DATA PROVIDED -
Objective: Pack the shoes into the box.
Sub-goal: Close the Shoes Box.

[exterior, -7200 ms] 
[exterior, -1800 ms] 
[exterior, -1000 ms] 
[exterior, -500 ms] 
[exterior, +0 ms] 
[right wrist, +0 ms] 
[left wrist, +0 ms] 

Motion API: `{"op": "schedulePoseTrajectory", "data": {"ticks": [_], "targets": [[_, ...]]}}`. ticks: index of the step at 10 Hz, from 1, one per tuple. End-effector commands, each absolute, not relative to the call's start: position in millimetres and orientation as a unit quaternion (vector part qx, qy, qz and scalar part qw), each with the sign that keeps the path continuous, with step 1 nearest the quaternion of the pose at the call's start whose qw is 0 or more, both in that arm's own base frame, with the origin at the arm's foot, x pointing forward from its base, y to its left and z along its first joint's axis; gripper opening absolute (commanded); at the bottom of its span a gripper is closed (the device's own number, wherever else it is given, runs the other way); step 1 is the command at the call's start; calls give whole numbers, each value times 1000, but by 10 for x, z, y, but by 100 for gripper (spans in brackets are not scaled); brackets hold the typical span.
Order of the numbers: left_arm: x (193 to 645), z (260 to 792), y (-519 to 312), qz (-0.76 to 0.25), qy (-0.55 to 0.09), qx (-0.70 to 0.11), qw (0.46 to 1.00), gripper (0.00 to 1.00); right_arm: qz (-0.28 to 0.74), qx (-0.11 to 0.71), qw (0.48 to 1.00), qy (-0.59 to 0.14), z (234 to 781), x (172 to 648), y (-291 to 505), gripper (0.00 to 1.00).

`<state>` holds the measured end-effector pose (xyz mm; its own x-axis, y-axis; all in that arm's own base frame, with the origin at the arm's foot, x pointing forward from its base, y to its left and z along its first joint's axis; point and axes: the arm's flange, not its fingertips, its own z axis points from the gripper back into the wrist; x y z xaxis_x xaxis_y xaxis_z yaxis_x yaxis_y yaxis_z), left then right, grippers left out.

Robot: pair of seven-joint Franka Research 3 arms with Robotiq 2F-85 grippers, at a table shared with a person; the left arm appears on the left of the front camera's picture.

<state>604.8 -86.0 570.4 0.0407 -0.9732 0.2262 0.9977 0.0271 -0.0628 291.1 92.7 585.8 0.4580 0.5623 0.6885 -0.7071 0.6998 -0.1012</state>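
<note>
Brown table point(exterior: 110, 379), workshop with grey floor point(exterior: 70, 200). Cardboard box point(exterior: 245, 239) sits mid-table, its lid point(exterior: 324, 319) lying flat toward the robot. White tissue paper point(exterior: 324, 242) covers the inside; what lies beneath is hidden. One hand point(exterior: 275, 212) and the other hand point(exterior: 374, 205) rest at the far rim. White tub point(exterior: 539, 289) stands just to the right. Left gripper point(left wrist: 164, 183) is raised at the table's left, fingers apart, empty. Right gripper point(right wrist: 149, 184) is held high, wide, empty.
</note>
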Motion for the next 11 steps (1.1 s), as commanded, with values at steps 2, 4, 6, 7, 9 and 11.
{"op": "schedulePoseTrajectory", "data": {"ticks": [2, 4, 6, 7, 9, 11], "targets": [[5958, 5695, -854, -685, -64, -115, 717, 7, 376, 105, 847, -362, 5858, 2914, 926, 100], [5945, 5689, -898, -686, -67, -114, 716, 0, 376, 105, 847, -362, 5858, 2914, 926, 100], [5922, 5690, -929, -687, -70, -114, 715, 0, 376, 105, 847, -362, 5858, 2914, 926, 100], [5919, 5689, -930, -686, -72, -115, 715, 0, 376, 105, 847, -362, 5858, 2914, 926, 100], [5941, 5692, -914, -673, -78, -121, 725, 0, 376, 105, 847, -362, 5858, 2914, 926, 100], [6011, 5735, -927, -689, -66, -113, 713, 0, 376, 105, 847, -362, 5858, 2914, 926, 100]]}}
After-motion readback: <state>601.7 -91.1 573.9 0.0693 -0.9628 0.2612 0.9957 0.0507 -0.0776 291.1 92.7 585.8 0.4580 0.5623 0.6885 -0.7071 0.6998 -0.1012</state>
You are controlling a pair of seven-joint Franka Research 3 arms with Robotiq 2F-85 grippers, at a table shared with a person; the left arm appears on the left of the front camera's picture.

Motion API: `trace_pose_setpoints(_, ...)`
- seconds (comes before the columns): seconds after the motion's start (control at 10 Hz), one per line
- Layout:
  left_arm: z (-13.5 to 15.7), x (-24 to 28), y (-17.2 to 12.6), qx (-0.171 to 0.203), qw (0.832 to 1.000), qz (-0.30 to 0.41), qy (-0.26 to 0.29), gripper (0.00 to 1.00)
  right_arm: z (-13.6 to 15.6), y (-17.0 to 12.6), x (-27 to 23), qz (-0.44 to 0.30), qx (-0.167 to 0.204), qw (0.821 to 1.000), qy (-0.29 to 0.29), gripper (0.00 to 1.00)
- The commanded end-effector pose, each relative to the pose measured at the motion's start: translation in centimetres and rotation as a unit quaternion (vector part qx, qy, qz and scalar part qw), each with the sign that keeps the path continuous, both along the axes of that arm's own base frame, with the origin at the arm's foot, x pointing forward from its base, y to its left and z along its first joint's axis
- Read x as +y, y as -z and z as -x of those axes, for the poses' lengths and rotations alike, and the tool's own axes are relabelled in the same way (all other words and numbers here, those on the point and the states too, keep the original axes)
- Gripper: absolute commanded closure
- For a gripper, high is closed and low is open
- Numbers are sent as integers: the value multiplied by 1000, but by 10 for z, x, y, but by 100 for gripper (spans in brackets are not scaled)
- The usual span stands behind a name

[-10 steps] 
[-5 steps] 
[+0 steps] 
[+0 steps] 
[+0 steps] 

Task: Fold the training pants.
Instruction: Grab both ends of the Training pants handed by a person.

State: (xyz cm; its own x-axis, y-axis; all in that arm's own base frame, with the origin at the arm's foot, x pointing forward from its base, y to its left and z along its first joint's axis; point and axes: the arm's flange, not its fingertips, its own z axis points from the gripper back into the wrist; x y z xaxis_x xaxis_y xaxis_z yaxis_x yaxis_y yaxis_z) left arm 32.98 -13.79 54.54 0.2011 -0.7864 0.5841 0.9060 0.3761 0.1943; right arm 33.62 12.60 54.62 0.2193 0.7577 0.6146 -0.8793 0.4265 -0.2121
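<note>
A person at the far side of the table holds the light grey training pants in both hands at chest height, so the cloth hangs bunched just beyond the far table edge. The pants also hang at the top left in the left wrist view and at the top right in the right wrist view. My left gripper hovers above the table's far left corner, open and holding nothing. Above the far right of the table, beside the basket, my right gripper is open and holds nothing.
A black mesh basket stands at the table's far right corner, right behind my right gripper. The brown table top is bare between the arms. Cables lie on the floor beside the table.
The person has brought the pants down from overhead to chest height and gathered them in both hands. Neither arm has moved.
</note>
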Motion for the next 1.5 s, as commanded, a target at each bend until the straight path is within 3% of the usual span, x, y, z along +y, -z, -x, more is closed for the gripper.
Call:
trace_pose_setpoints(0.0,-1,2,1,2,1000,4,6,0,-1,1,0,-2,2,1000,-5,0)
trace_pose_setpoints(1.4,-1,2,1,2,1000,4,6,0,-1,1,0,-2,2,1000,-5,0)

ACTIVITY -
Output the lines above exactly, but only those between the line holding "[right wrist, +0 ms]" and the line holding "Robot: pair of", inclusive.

SOLVED EXERCISE -
[right wrist, +0 ms] 
[left wrist, +0 ms] 

Motion API: `{"op": "schedulePoseTrajectory", "data": {"ticks": [_], "targets": [[_, ...]]}}`. ticks: index of the step at 10 Hz, from 1, one per tuple. End-effector commands, each absolute, not relative to the call's start: position in millimetres and orientation as a unit quaternion (vector part qx, qy, qz and scalar part qw), each with the sign that keeps the path continuous, with step 1 nearest the quaternion of the pose at the call's start whose qw is 0 or more, both in that arm's own base frame, with the origin at the arm's foot, x pointing forward from its base, y to its left and z along its first joint's axis; gripper opening absolute (commanded); at the bottom of its span a gripper is closed (the device's own number, wherever else it is given, runs the other way); step 1 is the command at the call's start; calls give whole numbers, each value times 1000, but by 10 for x, z, y, but by 100 for gripper (spans in brackets are not scaled); brackets hold the typical span.
Order of the numbers: left_arm: x (193 to 645), z (260 to 792), y (-519 to 312), qz (-0.76 to 0.25), qy (-0.55 to 0.09), qx (-0.70 to 0.11), qw (0.46 to 1.00), gripper (0.00 to 1.00); right_arm: qz (-0.28 to 0.74), qx (-0.11 to 0.71), qw (0.48 to 1.00), qy (-0.59 to 0.14), z (234 to 781), x (172 to 648), y (-291 to 505), gripper (0.00 to 1.00).

`<state>` holds the measured end-effector pose (xyz mm; its own x-axis, y-axis; all in that arm's own base frame, with the origin at the arm's foot, x pointing forward from its base, y to its left and z along its first joint's axis; point and axes: the arm's flange, not its fingertips, its own z axis points from the gripper back into the wrist; x y z xaxis_x xaxis_y xaxis_z yaxis_x yaxis_y yaxis_z), left then right, grippers left out.

Robot: pair of seven-joint Franka Research 3 arms with Robotiq 2F-85 grippers, at a table shared with a person; the left arm appears on the left of the front camera's picture.

This output is finished.